Should I get so pissed off at this man for writing things like this in the Argus, slanderous narrow-minded crap that, if the deluge of angry responses to Benjamin’s published editorials is any indication, is clearly rejected by the Wes student body, past and present? Probably not. He’s not worth it, really. But I’m not satisfied just brushing off his hateful garbage this time.
I’ll reprint Benjamin’s editorial here, since this time it was brief: “Dear Mr. Goldstein: There are those who believe that homosexuality wallows in squalor. I dare say your barely coherent April 16 ”Open letter to Prezzie-Pie,“ beginning…to end…does little to disabuse them of that view.” I can’t speak for Zach Goldstein, but what I can say with some certainty is he is not trying to justify homosexuality to any old alumnus, or anyone else.

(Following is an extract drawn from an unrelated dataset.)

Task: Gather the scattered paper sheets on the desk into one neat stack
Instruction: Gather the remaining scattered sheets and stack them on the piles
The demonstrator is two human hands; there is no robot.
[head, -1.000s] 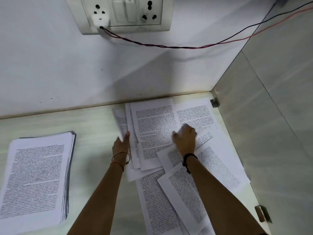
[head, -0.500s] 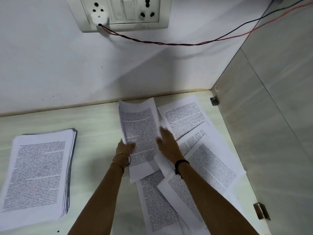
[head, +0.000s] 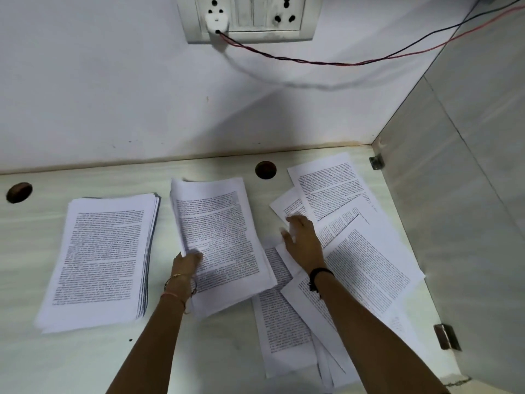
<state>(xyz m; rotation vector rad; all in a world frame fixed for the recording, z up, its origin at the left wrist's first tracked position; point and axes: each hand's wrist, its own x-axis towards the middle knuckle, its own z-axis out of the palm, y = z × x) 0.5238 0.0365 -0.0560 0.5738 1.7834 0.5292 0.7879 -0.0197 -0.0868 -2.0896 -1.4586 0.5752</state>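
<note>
Widest of all, a pale desk (head: 85, 365) set into a corner between white wall (head: 113, 95) and grey side panel (head: 468, 194). On its left part, a thick neat stack (head: 102, 257) of printed pages, edges roughly squared. On its right part, loose sheets (head: 369, 265) overlapping at mixed angles, reaching from near the wall to the front edge.

Between the two, a thin bundle (head: 218, 231) of gathered pages, far edge curled upward, right side overlapping the loose sheets, left edge just beside the stack. Pinched at its lower left edge by the left hand (head: 186, 261), thumb on the printed face, fingers hidden beneath. Right hand (head: 304, 240) palm down on the loose sheets, fingers straight and slightly spread, clear of the bundle.

High on the wall, a socket plate (head: 247, 18) with a white plug (head: 216, 19) and a twisted red-and-black wire (head: 312, 62) trailing right. One round cable hole (head: 265, 169) behind the bundle. Thin bangles (head: 177, 280) on the left wrist, a black band (head: 319, 275) on the right.

Against half a second ago: bundle carried leftward out of the scatter to beside the stack; right hand off the bundle's right edge, now on the loose sheets.
</note>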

And Benjamin’s implication that homosexuality should be justified by presenting it in a desexualized, “clean”, “civil” manner makes me want to vomit. What is Benjamin trying to say here? I think it goes something like this: because you have not presented homosexual acts/desires in such a way that is a direct reaction to the generalizations of homophobes everywhere, that is not tailored to mollify those that hate you and will probably never fully accept you for who you are [these would be the folks “who believe that homosexuality wallows in squalor”] you are clearly contributing to the problem of homophobia by giving homophobes a reason to hate gays. Jesus, if you weren’t so goddamn disgusting all the time with your anal sex and your outward proclamation of desire, (which of course heterosexuals can get away with) people wouldn’t hate you so much. It’s your own fault. You need to show that you are just as moral, clean, and respectable as the sexual majority in this country to get respect.
No individual or group should have to sidestep stereotypes created by those who hate said individual or group so that they will be more “accepted,” so that they can change their image or change minds. I refuse to fight for freedom by acting the way my detractors think I should act to be good and acceptable, anyway. And no one individual’s words should be positioned in such a way that they are made to speak for their entire group. That is otherizing; that is oppression.

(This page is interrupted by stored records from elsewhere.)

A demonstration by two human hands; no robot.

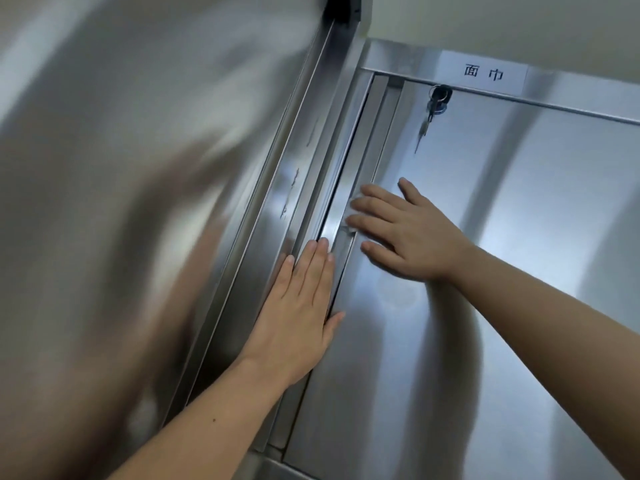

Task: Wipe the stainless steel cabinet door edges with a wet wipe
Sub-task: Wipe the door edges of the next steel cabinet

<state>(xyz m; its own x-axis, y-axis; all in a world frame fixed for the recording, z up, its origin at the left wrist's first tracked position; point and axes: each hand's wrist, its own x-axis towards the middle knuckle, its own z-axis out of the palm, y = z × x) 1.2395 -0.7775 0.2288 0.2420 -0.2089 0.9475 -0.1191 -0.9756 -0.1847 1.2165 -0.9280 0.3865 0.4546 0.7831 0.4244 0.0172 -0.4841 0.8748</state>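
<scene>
**A:** How are the hands lying?

**B:** The right hand (412, 233) is flat and open, fingers spread and straight. Under its fingertips shows a thin, pale scrap that I take to be the wet wipe (349, 212); it is pressed down, not pinched. The left hand (298, 306) lies just below and to the left of it, also flat, fingers straight and together, holding nothing.

**A:** And the edge to be cleaned?

**B:** Right at the right fingertips: the door edge (377, 133) runs up and away from them and down past the left hand's thumb. The cabinet door (519, 237) spreads out under the right palm and beyond the wrist. Above the right hand, keys (437, 98) hang from the lock, with a label (481, 72) higher up. Beyond the left hand's little finger is a second, open door (121, 168), blurred.

**A:** How would you wipe it well?

**B:** I'd brace the frame with the left hand and fold the wipe over the lip so the fingertips ride the corner itself. Then draw one long stroke along the edge with even pressure, watching the fingers near the gap.
</scene>
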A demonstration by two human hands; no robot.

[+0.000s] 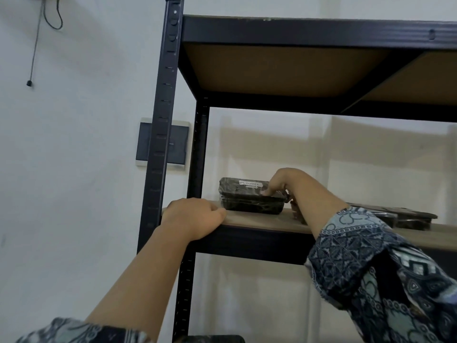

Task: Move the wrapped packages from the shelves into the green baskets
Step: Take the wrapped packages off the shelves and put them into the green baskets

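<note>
Package point(252, 198), black-wrapped with a white label point(249, 183), sits near the left end of the shelf point(259, 222), well back from the front lip. The right hand point(286, 184) grips its right end, thumb pressed on top and fingers point(295, 210) curled round the side, probably to drag it forward before lifting. The left hand point(193, 216) curls its fingers over the shelf's front edge, likely bracing the body for the high reach. Other packages point(405, 217) lie further right on the same shelf. No green basket is in view.
</note>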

If I chose to write a wespeak proclaiming that I’m fed up with this goddamn liberal education, think it’s a crock of shit, and am ready to abandon all altruistic intent for a career as an investment banker so that I can make a load of money and buy large amounts of real estate, that would be my own choice, my own desires. I certainly wouldn’t be accountable to some asshole who tells me that I am doing nothing to change the opinions of those who believe that Jews are simply money grubbing and greedy. How demeaning to demand that I should improve “my group’s” image based on the standards of someone who would burn a cross on my lawn if given the chance.
Privilege means being considered normal, not being made accountable to your ethnic, religious, sexual, etc. group because of your individual actions or perspectives. Martin Benjamin, I won’t let you hold me or anyone else to your standard of accountability.